Iwan wraz z rodzicami przeprowadził się do nowego miasta, więc we wrześniu tego roku zaczął chodzić do nowej szkoły. Nie mógł się doczekać spotkania z nowymi przyjaciółmi i nową nauczycielką.

Nauczycielka przedstawił Iwana, ale nie był on taki jak wszystkie inne dzieci, Iwan poruszał się na wózku inwalidzkim.


W ciągu dnia mieli kilka przedmiotów nauczania. Ostatnia lekcja była z wychowania fizycznego. Wszystkie dzieci wzięły piłki do zabawy. Chłopcy zaczęli grać w piłkę nożną, a dziewczynki w siatkówkę.

Chłopcy podzielili się na dwie drużyny, ale Iwan został sam. Ani jedno dziecko nie zapytało, czy może do nich dołączyć. Przeszkodą w wzięciu udziału w grze był dla niego wózek inwalidzki.
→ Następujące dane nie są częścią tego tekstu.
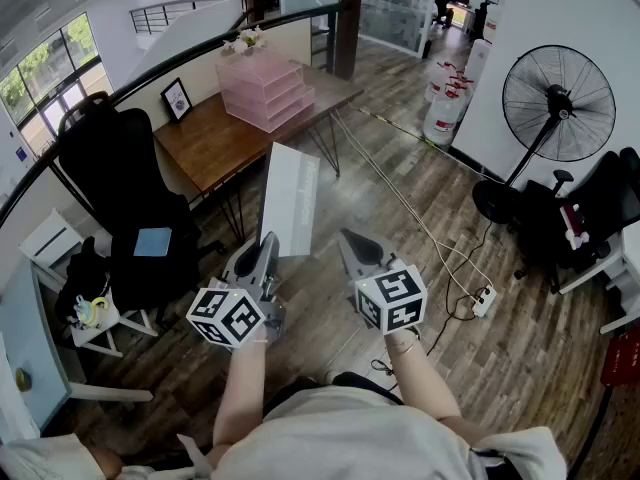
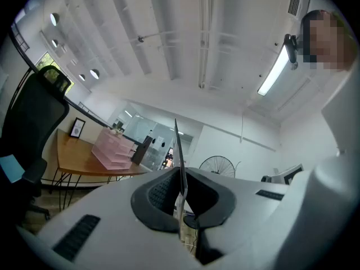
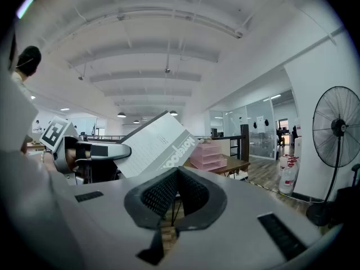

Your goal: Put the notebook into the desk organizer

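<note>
Mid-carry, the left gripper (image 1: 267, 246) clamped the upright notebook (image 1: 290, 200) while the right gripper (image 1: 352, 240) looked shut and empty; next it would need carrying to the pink organizer (image 1: 266, 88) on the desk (image 1: 205, 146).

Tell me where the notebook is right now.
Head view, centre-left: the notebook stands nearly upright in mid-air, pinched in the left gripper, short of the wooden desk bearing the pink organizer.

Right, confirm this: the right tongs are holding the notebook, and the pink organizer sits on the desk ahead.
Wrong tongs: the left tongs hold the notebook, as the left gripper view shows. The pink organizer does sit on the desk ahead.
</note>
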A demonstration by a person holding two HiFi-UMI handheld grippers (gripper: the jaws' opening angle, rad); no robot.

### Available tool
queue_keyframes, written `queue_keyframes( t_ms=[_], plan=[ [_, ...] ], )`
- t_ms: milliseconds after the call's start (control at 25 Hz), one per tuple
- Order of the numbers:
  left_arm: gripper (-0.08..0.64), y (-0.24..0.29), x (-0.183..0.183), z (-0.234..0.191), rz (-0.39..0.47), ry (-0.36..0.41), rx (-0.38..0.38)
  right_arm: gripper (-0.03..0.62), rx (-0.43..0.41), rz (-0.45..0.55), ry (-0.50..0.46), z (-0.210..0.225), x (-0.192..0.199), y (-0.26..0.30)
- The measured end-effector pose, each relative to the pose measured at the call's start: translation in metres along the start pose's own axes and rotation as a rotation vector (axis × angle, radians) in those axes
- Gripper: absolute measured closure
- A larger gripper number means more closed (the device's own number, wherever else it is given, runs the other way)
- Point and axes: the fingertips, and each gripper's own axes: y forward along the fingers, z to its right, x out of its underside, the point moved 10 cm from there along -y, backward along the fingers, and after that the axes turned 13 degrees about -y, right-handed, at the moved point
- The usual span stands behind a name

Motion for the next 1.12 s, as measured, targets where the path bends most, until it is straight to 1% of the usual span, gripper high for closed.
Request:
queue_keyframes(
  t_ms=[120,320,440,600,720,920,1120],
  plan=[
    [0.541,0.003,0.003,-0.001,-0.004,-0.012,0.003,0.583,-0.003,-0.004,-0.022,0.001,0.002,-0.001],
    [0.541,0.003,-0.001,-0.008,0.020,-0.027,-0.003,0.583,-0.013,-0.006,-0.028,0.002,0.004,0.005],
    [0.541,0.008,-0.001,-0.009,0.017,-0.030,0.001,0.583,-0.013,-0.003,-0.029,0.004,0.002,0.009],
    [0.541,0.014,0.000,-0.007,0.006,-0.032,0.003,0.581,0.006,0.040,-0.013,0.005,-0.004,0.011],
    [0.541,0.020,0.002,-0.005,0.000,-0.019,0.002,0.581,0.005,0.047,-0.005,0.012,-0.003,0.011],
    [0.541,0.031,0.011,0.002,-0.009,-0.016,-0.001,0.581,-0.013,0.036,0.013,0.021,0.003,0.007],
    [0.541,0.043,0.032,0.014,-0.027,-0.019,0.010,0.581,-0.035,0.019,0.004,0.033,0.017,-0.001]
  ],
)
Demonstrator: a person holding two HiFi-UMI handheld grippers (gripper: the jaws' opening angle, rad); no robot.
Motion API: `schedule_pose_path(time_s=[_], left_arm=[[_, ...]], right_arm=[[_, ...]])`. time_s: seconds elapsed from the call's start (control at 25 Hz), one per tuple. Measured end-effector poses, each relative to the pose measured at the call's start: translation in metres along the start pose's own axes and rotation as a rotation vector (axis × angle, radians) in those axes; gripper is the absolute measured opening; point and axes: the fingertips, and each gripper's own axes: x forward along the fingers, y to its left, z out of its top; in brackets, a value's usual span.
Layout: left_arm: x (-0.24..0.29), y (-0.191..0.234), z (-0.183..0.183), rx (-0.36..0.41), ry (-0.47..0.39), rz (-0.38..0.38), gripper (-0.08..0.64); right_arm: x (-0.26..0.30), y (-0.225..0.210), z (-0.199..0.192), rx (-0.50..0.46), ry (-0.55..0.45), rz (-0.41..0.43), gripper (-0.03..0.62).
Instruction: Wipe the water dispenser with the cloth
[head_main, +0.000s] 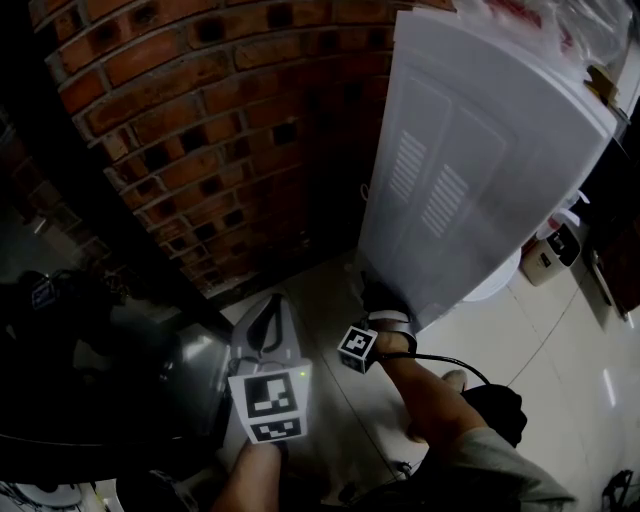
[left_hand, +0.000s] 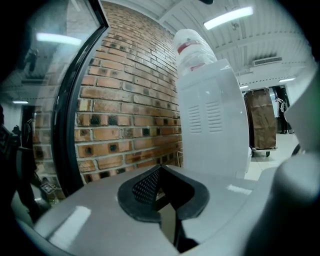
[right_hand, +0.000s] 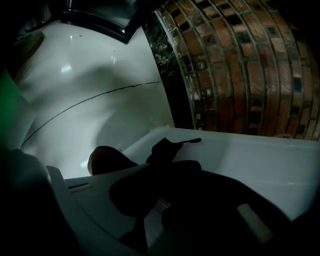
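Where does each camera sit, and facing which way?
Head view: on the person's head, looking down at the water dispenser; left claw, right claw and both forearms show.
Left gripper view: rides the left claw, facing brick wall and dispenser.
Right gripper view: rides the right claw, facing its cloth at the dispenser.
All show dispenser, bricks.

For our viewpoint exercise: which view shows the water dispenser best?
Left gripper view: the water dispenser stands nearly whole, bottle on top. Head view shows its vented panel; right gripper view, one white edge.
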Motion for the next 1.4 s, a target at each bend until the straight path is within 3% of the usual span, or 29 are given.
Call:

Tak myślały wszystkie dzieci.


Jak się czujesz, gdy widzisz Ivana siedzącego samotnie i czekającego, aż ktoś poprosi go o dołączenie do drużyny?

Darian, jako przewodniczący klasy, był przy wszystkich dzieciach, spojrzał na Iwana i zaprosił go do swojej drużyny. Ale nadal nie był pewien, czy Iwan potrafi bawić się piłką, wózek inwalidzki ma kółka, ale i tak nie może biegać.

Co myślisz:


Czy Darian powinien się tak zachowywać, czy nie?